This is the second article by church planter, Robin Waller. Every church and ministry can learn from his insights into the questions today’s students are struggling to answer.
Over the last 13 years I have served in a church involved in the discipleship of thousands of students across a number of major university campuses in Canada. Our mission, as LIFT Church, is to see people made fully alive in the hope of Jesus, by being the Church on college and university campuses. Our interactions across these thirteen years have led to a great deal of first-hand experience with the hopes, dreams, struggles and questions that university and college students are currently facing.
Questioning identity, belonging and purpose
At a baptism service this past summer, we baptized five people. This group included a former Muslim, a Hindu, an Atheist and two people raised with exposure to the church. Those baptisms were a microcosm of the current broader climate of the university: the campus is diverse, post-Christian and in no way dominated by the edifice of Christendom.
While many in the church could view this climate as a key threat to our faith, diversity and postmodernism are perhaps some of the greatest gifts that the church has received. Despite the intellectual and philosophical pitfalls of postmodernism, it has created an environment where the individual in search of truth and meaning is dominant. Each person is deeply wrestling with questions of identity, belonging and purpose. Who am I? Who are my people? Where are we going?
The Gospel speaks
The Gospel speaks with great power and precision to all three of these questions, providing a light that shines in the many dark corners of university life. These are not new questions by any stretch of the imagination. Though there are nuances that are specific in our technologically-fueled climate, the Gospel, as it always has, transcends both time and culture to speak life and hope.
University students are not afraid to confront the broken reality of our world; something that Christians through the ages have simply called sin. This brokenness is self-evident to them. But they are anxious, alone and in desperate search of a secure identity. This is evidenced by the 65% of students who self-report as feeling overwhelmingly anxious, and by the 13% that have contemplated suicide.[1] In a generation that has been raised to believe they can be anything they want, they must now choose to be something specific. The choice is overwhelming. Into this frantic search for an identity, many potential solutions present themselves: athletics, academics, politics or sexuality. The result is university students who are wracked with anxiety in a culture where performance and value are intrinsically and inexorably linked.
The Grace of Jesus
However, the Gospel speaks both to the profound sinfulness of humanity and the supreme and amazing grace of Jesus who, despite our brokenness, has invited us to be whole. To the question “who am I” it says, you are loved, valued and invited into relationship by a God who is wholly and entirely good! The Gospel defines who we are by first establishing that there is a good and great God who loves his creation. In his sovereignty we are invited to be true sons and daughters of the King of Kings! That truth is not just religious jargon; it is like a drink of fresh water in a desert to many university students. The basics of the Gospel, our sin and God’s grace, are the most powerful message we have. The Gospel answers the question “who am I?” with an emphatic statement: you are fully alive in Jesus! What could be better?

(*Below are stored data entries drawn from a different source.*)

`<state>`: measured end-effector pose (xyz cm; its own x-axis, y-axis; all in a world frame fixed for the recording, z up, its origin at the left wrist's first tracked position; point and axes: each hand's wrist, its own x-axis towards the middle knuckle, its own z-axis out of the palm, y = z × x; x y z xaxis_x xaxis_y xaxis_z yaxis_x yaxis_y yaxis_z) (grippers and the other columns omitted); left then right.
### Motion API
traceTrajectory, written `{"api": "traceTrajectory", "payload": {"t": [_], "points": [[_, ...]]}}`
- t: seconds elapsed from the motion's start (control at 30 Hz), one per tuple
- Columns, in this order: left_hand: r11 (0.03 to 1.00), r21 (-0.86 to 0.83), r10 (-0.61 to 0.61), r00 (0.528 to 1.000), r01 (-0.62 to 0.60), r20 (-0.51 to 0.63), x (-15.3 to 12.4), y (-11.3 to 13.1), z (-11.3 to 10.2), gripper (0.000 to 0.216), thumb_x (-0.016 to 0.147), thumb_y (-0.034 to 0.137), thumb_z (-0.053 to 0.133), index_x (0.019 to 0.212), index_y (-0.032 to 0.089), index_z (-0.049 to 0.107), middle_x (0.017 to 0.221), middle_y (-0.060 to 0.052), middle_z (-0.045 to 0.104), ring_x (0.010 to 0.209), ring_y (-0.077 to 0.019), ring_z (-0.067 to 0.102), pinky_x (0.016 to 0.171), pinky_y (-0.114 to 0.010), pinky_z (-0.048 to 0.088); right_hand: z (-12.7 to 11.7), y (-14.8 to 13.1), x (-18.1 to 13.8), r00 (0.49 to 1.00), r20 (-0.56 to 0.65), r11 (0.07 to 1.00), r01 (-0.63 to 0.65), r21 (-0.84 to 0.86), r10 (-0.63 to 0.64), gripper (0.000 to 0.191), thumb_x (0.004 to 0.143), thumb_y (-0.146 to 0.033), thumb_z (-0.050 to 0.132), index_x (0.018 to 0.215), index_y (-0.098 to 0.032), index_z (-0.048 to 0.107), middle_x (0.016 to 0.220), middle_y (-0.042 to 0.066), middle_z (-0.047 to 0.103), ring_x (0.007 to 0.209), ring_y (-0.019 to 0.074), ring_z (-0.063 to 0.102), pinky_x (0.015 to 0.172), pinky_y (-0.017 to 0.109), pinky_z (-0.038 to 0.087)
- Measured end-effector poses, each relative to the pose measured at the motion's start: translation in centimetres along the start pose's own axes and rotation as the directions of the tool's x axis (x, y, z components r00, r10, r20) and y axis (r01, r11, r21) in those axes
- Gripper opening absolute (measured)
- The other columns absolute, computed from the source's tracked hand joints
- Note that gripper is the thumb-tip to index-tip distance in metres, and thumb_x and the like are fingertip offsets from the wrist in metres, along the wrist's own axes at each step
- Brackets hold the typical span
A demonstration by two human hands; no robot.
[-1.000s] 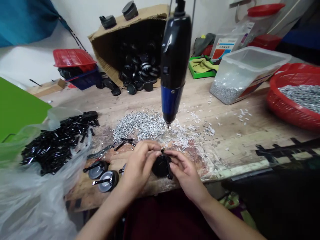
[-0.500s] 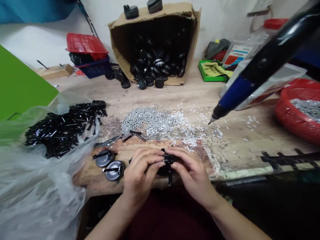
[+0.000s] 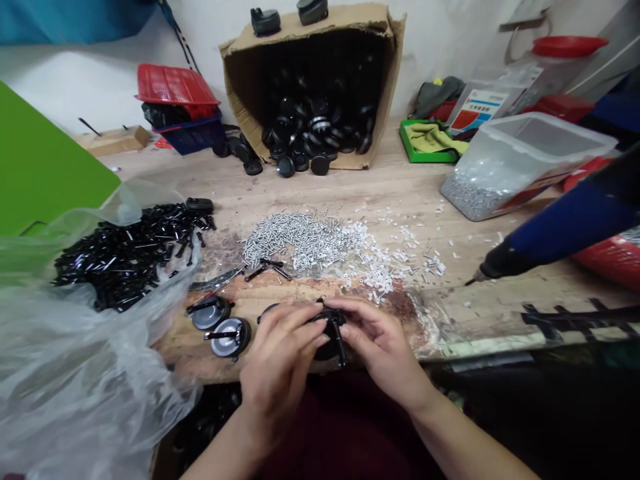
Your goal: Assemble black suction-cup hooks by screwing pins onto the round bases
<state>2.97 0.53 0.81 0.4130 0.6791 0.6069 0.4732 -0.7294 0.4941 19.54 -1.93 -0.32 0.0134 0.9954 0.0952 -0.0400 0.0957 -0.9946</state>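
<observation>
My left hand [image 3: 280, 363] and my right hand [image 3: 376, 343] are both closed round a round black plastic part with a short lever [image 3: 331, 333], held at the near edge of the wooden bench [image 3: 400, 193]. Two like parts with grey faces [image 3: 223, 323] lie just left of my left hand. A heap of small silver screws [image 3: 295, 237] and white bits lies beyond my hands. A hanging blue and black electric screwdriver [image 3: 555, 233] swings at the right, tip pointing left, held by no hand.
A clear bag of black pins [image 3: 125, 250] lies at the left. A tipped cardboard box of black parts [image 3: 315, 127] stands at the back. A clear tub of screws [image 3: 505, 173] and a red basket [image 3: 607, 257] are at the right. A green board [image 3: 45, 173] leans far left.
The hanging screwdriver has swung from above the screw heap out to the right and lower. My hands have kept hold of the black part and shifted slightly nearer.
</observation>
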Motion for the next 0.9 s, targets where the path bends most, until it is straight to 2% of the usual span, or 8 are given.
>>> {"api": "traceTrajectory", "payload": {"t": [0.17, 0.23, 0.37, 0.53, 0.67, 0.73, 0.8, 0.9], "points": [[1.000, 0.016, 0.021, 0.994, -0.023, 0.107, -1.3, -0.3, 0.2, 0.041, 0.086, 0.005, 0.051, 0.124, 0.018, 0.050, 0.129, -0.013, 0.055, 0.120, -0.0229, 0.047, 0.101, -0.042, 0.039, -0.1, 0.2, -0.2, 0.999, -0.027, 0.998, -0.029, 0.051, 0.030, 0.027, 0.085, -0.021, 0.058, 0.110, -0.029, 0.064, 0.114, 0.002, 0.065, 0.107, 0.0158, 0.060, 0.090, 0.028, 0.051], [0.999, -0.031, -0.009, 0.986, 0.015, 0.165, -1.7, -0.3, 0.2, 0.043, 0.090, 0.020, 0.049, 0.132, 0.016, 0.042, 0.136, -0.015, 0.048, 0.127, -0.0252, 0.041, 0.104, -0.044, 0.036, 0.0, 0.4, -0.3, 0.997, -0.055, 0.997, -0.047, 0.061, 0.051, 0.027, 0.084, -0.022, 0.060, 0.109, -0.030, 0.064, 0.114, 0.002, 0.064, 0.106, 0.0150, 0.060, 0.091, 0.027, 0.050], [0.995, 0.020, -0.097, 0.962, 0.095, 0.257, -2.3, -0.1, 1.1, 0.078, 0.081, 0.042, 0.062, 0.143, 0.015, 0.024, 0.144, -0.018, 0.035, 0.133, -0.0294, 0.031, 0.108, -0.045, 0.032, 0.7, 0.6, -0.4, 0.989, -0.063, 0.977, -0.124, 0.173, 0.137, 0.025, 0.081, -0.024, 0.065, 0.106, -0.029, 0.065, 0.109, 0.001, 0.065, 0.097, 0.0128, 0.063, 0.086, 0.023, 0.051], [0.979, 0.059, -0.197, 0.978, 0.193, 0.073, -2.1, -0.1, 2.2, 0.061, 0.084, 0.014, 0.056, 0.139, 0.022, 0.030, 0.133, -0.013, 0.043, 0.125, -0.0222, 0.042, 0.105, -0.037, 0.038, 2.3, 0.4, -0.1, 0.978, -0.045, 0.952, -0.189, 0.242, 0.205, 0.021, 0.080, -0.028, 0.066, 0.101, -0.029, 0.064, 0.099, 0.000, 0.068, 0.090, 0.0118, 0.064, 0.082, 0.022, 0.052], [0.967, -0.049, -0.251, 0.967, 0.249, -0.039, -1.1, -0.7, 0.9, 0.054, 0.080, 0.013, 0.060, 0.130, 0.021, 0.042, 0.126, -0.011, 0.049, 0.119, -0.0226, 0.048, 0.102, -0.036, 0.040, 3.0, -0.5, 0.9, 0.990, -0.012, 0.978, -0.137, 0.156, 0.140, 0.020, 0.081, -0.030, 0.065, 0.101, -0.030, 0.064, 0.103, -0.001, 0.067, 0.092, 0.0133, 0.064, 0.081, 0.025, 0.051], [0.902, -0.203, -0.402, 0.913, 0.382, -0.069, -0.5, -1.1, -0.3, 0.046, 0.078, 0.018, 0.064, 0.121, 0.022, 0.050, 0.119, -0.008, 0.055, 0.112, -0.0229, 0.053, 0.097, -0.036, 0.044, 3.1, -1.0, 2.3, 0.998, 0.041, 0.999, -0.052, -0.010, 0.053, 0.017, 0.086, -0.031, 0.059, 0.101, -0.029, 0.064, 0.103, 0.000, 0.067, 0.094, 0.0148, 0.063, 0.081, 0.027, 0.050], [0.716, -0.446, -0.607, 0.795, 0.537, -0.018, 0.1, -1.7, -1.4, 0.037, 0.078, 0.025, 0.065, 0.114, 0.023, 0.055, 0.105, -0.005, 0.061, 0.094, -0.0203, 0.060, 0.083, -0.032, 0.049, 3.2, -1.3, 4.6, 0.993, 0.081, 0.965, 0.108, -0.239, -0.091, 0.017, 0.091, -0.028, 0.051, 0.101, -0.027, 0.065, 0.100, 0.002, 0.067, 0.094, 0.0158, 0.062, 0.082, 0.029, 0.048], [0.350, -0.752, -0.759, 0.640, 0.559, 0.123, 0.7, -2.4, -2.4, 0.031, 0.081, 0.029, 0.063, 0.110, 0.022, 0.056, 0.088, -0.001, 0.060, 0.068, -0.0123, 0.057, 0.061, -0.025, 0.047, 3.9, -0.5, 9.5, 0.950, 0.156, 0.732, 0.307, -0.608, -0.269, 0.020, 0.092, -0.019, 0.046, 0.097, -0.021, 0.065, 0.095, 0.005, 0.063, 0.094, 0.0177, 0.056, 0.084, 0.032, 0.043]]}}
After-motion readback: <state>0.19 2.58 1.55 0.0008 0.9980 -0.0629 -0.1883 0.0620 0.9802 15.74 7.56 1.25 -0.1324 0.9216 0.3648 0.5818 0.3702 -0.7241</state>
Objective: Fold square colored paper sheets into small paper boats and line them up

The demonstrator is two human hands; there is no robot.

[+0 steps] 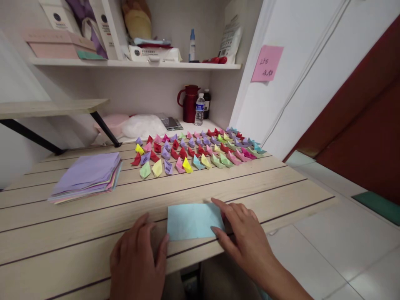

Any church that wants to seriously engage the university campus must offer the fullness of the Christian Gospel. This is because the Gospel does not invite us to define ourselves by what is in us or even what we are for or against. Reception into the Kingdom of God is not predicated on anything that we do, rather it is built upon Jesus’ grace. In the same way we are called to surrender our lives to Jesus and receive his grace to become sons and daughters. We are also invited to build a community under his name and become brothers and sisters. For this reason, a meaningful, and sacrificial church witness is essential to engaging university students. Programs and events will simply not cut it; we must go deeper and actually embody the Bride of Christ – the Church.
A framework for belonging
Group identity has always been a major part of what it means to be human. In the current university context there is intense pressure to associate and define ourselves by individual identity and thereby find or create the distinct group to which we belong. In this way, the Gospel provides a framework for belonging that is not based on fitting our individual identifiers, be they liberal, conservative, Black, White, Asian, or otherwise, but on the person of Jesus who died for all. For there is neither “Jew nor Gentile, neither slave nor free, nor is there male and female, for you are all one in Christ Jesus” (Galatians 3:28). This empowers students to understand and live in unity, rather than experience division due to individual social, economic, racial, and gender lines.
However, community by itself is an insufficient cause for existence. The mandate of the church is not to exist for its own sake but rather the benefit of others. We were created for partnership in the mission and purpose of God to see creation restored to relationship with him (2 Corinthians 5:20). Without a doubt the Christian life is hard and will involve great trials. In those trials, rather than responding with the assumption that something is wrong, we can invite students to persevere in their work to see Christ glorified in their lives. In that perseverance, they develop grit and faithfulness to pursue a purpose beyond themselves. They learn to be satisfied in a life given to the glory of Christ. What could be more beautiful and fulfilling than to see the Creator of the Universe glorified in us?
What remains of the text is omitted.